‘Frozen’ Batch Normalization still shows different performance in model.train() from model.eval()

HomerNee · September 14, 2018, 8:41am

Hello, everyone. I use deeplab-v2-resnet model for image segmentation. But due to the small batch size when training, I want to ‘freeze’ the parameters of BN layers which are loaded from pretrained model. I implement ‘frozen’ BN as follows:

When training, I set momentum = 0 for all nn.BatchNorm2d, so I think the running mean and running var will keep still. Then I set requires_grad of parameters() of nn.BatchNorm2d false. so I think weight (gamma) and bias (beta) will keep still. I also add the following codes to further check the correctness, I save the parameters of BN layers in first step to critemp, then I check whether the parameters of BN layers of each step temp are unchanged.

        temp = []
        critemp = torch.load("bn_para.pt")
        def frozen_fn(m):
            classname = m.__class__.__name__
            if classname.find('BatchNorm2d') != -1:
                temp.append([np.average(m.running_mean.data.cpu().numpy()),
                      np.average(m.running_var.data.cpu().numpy()),
                      np.average(m.weight.data.cpu().numpy()),
                      np.average(m.bias.data.cpu().numpy())])
        model.apply(frozen_fn)
        assert temp == critemp

And when testing, I directly use model.eval() and I also ensure that the parameters of BN layers are the same as those when training. But the results are quite terrible. And I change the mode from eval to train. And the results turn out to be much better. However, I think that both parameters of train and eval should be the totally same (I don’t use drop out). But why I still get the different performance??
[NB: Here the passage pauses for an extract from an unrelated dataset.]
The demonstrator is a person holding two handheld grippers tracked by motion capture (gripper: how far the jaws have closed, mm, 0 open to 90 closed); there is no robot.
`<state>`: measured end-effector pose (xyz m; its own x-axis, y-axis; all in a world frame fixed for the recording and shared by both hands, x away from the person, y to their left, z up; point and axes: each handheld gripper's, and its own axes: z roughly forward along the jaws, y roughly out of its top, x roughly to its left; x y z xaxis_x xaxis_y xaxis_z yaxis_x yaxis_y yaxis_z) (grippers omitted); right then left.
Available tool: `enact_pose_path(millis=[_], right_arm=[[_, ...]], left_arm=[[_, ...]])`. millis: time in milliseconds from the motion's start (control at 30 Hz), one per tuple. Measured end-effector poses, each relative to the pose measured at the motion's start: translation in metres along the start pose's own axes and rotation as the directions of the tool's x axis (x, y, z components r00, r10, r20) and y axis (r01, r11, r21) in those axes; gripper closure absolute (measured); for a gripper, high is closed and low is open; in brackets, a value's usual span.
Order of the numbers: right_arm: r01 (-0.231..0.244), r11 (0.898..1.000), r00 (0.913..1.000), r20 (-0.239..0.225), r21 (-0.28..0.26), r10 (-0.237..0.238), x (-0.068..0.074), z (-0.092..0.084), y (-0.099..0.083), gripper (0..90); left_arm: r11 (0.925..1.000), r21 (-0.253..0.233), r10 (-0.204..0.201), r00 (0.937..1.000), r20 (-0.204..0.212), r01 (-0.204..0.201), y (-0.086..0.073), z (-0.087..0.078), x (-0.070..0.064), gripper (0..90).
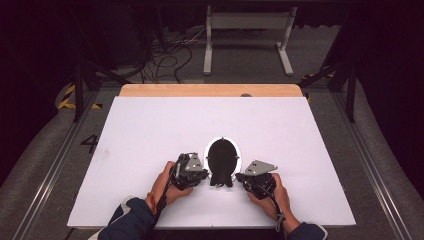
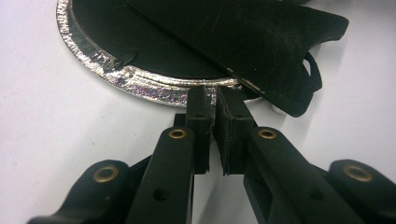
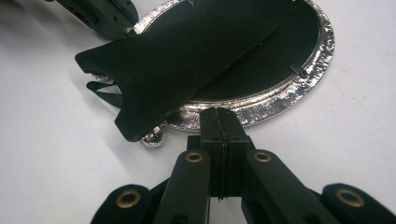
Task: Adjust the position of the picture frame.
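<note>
High view: oval silver frame (image 1: 239, 152) face down on white table (image 1: 150, 130), both hand-held grippers closed against its rim

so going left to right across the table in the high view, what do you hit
left hand → left gripper → oval silver-rimmed frame lying face down, black back and stand up → right gripper → right hand

Low in the frame, both forearms reach up; the left gripper (image 1: 201, 176) and right gripper (image 1: 243, 177) point inward toward each other, jaws pressed together.
</note>
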<state>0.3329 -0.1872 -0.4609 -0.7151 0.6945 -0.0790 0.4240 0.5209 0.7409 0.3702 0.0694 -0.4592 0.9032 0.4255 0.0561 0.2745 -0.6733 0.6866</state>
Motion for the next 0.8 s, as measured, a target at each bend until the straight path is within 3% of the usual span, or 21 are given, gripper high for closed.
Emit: enact_pose_path(millis=[333, 433, 500, 700, 800], right_arm=[[-0.001, 1.000, 0.9999, 0.015, -0.003, 0.001, -0.001, 0.003, 0.002, 90.0], [0.004, 1.000, 0.9997, 0.026, -0.012, -0.004, 0.001, 0.003, 0.001, 90.0], [0.031, 0.999, 0.9993, 0.023, -0.028, -0.030, 0.002, 0.000, 0.000, 90.0], [0.024, 1.000, 0.9987, -0.044, -0.020, -0.025, -0.004, -0.011, 0.002, 83.9], [0.029, 0.999, 0.9981, -0.053, -0.027, -0.030, -0.008, -0.019, 0.002, 80.9]], left_arm=[[0.9997, -0.009, -0.022, 0.9997, 0.007, 0.022, 0.000, 0.001, 0.006, 83.6], [1.0000, -0.004, 0.000, 1.0000, -0.002, 0.000, 0.000, -0.001, 0.004, 85.5], [0.9997, -0.021, 0.011, 0.9999, 0.001, -0.011, -0.001, -0.006, 0.003, 85.4], [0.9957, -0.087, 0.029, 0.9988, -0.039, -0.032, -0.012, -0.037, 0.000, 81.8], [0.9901, -0.131, 0.045, 0.9978, -0.049, -0.051, -0.023, -0.054, -0.001, 77.9]])
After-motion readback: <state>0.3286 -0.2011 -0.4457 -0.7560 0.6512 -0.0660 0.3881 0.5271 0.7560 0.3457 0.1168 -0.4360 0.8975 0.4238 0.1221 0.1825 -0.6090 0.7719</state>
Can anyone give me a help? Thanks!

SimonW · September 14, 2018, 7:00pm

In train mode, you are using batch stats (not running stats). Since you disabled running stats update, in eval mode, the running stats are still the old stats, and since eval mode uses these old running stats, results will be bad.

HomerNee · September 15, 2018, 2:44am

Hello, Thanks for your reply! But I think that in in train mode, I set momentum to be 0, and running stats = (1-momentum)*history + momentum*current batch stats, thus running stats should just depend on history. So in either train() mode or eval() mode, they both uses the old (pretrained) running stats.

Any problem with my understanding??

SimonW · September 15, 2018, 2:45am

Batch norm in training mode uses batch stats, not running stats.

HomerNee · September 15, 2018, 2:51am

Hello, The following content is directly copied from torch.nn — PyTorch 2.1 documentation

By default, during training this layer keeps running estimates of its computed mean and variance, which are then used for normalization during evaluation. The running estimates are kept with a default momentum of 0.1.
If track_running_stats is set to False , this layer then does not keep running estimates, and batch statistics are instead used during evaluation time as well.

So does it mean BＮ in train mode still uses runnning stats?? Thanks~

SimonW · September 15, 2018, 3:10am

In training mode, it uses batch stats, i.e., the mean and variance computed using input data only in that batch, not the running average stats. Hope that this clarifies things.

HomerNee · September 15, 2018, 3:28am

Thanks for your reply! I will directly read the original paper about this and check whether I misunderstand this point. Thanks for your time~

HomerNee · September 18, 2018, 4:56am

Yes, you are right !!! Thank you very much!